* _EXERCISE OBJECTIVE_
Take from the entries below the stretch from the line with "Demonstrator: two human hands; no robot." through the line with "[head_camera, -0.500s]", and return it exactly, leaving the pictures out.

──────── INPUT

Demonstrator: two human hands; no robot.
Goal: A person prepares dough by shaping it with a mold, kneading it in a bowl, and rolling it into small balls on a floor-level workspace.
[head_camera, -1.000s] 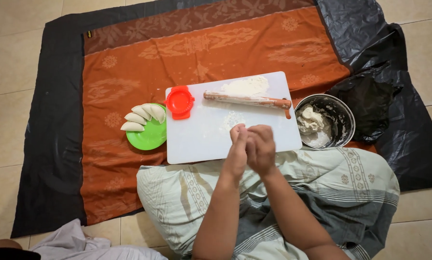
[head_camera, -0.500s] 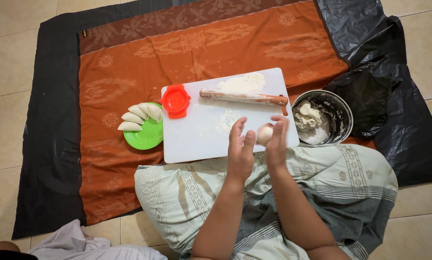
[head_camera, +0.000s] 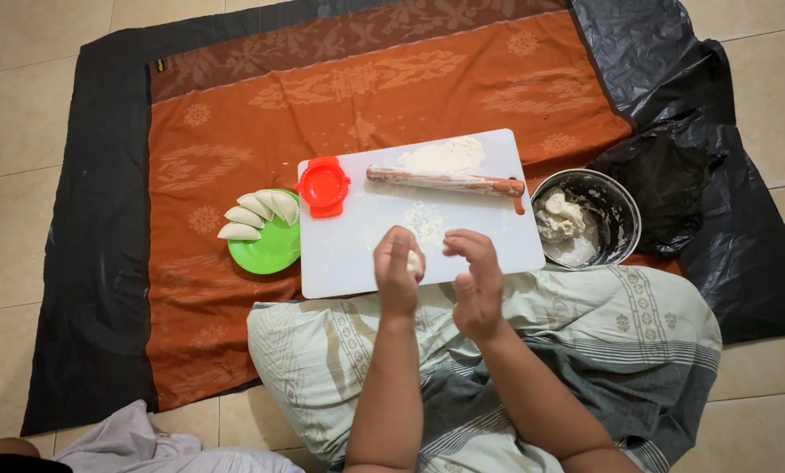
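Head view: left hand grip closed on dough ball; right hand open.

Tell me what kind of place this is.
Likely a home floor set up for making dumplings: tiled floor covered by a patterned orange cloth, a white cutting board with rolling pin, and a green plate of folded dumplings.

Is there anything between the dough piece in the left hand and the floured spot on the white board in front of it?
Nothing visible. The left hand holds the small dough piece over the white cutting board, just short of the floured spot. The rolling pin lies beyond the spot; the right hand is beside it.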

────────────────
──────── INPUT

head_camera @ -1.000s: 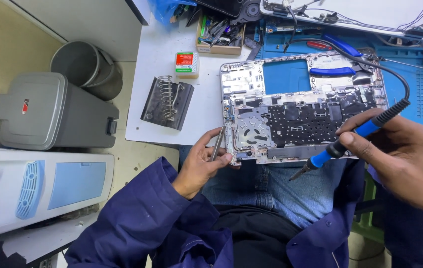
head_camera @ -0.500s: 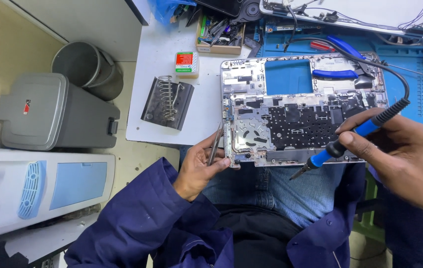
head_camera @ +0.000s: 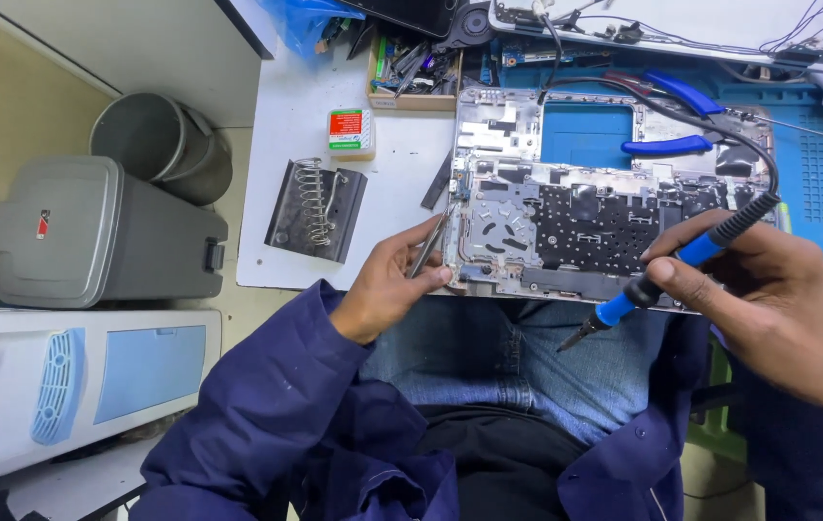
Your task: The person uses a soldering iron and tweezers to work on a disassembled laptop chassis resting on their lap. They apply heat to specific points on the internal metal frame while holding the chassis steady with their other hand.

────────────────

* _OUTPUT FOR THIS EXERCISE_
Demonstrator: two human hands; no robot.
Goal: A person prepares dough by shaping it with a mold, kneading it in a bowl, and rolling it into small balls on a floor-level workspace.
[head_camera, -1.000s] 
[head_camera, -0.500s] 

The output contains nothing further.